** Opening Dataset section block **

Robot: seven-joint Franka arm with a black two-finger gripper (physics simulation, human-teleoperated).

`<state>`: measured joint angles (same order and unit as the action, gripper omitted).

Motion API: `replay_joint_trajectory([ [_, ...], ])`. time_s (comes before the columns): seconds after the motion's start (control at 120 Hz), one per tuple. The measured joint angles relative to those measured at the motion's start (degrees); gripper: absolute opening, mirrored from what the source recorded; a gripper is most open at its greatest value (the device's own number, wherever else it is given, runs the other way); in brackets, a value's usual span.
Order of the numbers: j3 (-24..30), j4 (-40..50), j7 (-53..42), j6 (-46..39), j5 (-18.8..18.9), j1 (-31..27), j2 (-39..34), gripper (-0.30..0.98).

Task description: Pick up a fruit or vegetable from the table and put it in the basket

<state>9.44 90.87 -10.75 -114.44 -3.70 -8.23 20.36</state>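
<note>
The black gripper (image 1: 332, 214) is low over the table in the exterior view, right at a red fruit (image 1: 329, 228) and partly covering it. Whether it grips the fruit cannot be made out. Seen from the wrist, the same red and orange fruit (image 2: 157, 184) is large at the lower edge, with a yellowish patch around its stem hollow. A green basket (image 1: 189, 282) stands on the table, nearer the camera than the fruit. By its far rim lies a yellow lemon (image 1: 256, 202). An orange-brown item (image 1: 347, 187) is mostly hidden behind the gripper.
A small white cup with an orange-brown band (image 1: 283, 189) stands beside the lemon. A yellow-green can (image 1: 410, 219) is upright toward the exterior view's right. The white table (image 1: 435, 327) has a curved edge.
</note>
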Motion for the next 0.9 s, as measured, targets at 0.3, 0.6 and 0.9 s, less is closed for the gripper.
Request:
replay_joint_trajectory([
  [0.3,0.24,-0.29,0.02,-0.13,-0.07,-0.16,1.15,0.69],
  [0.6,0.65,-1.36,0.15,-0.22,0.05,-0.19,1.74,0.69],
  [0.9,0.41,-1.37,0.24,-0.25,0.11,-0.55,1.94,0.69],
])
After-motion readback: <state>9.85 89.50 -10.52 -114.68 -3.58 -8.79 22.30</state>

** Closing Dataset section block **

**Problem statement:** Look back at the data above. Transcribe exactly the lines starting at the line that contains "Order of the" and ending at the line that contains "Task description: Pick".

**Answer to this problem:**
Order of the numbers: j3 (-24..30), j4 (-40..50), j7 (-53..42), j6 (-46..39), j5 (-18.8..18.9), j1 (-31..27), j2 (-39..34), gripper (-0.30..0.98).

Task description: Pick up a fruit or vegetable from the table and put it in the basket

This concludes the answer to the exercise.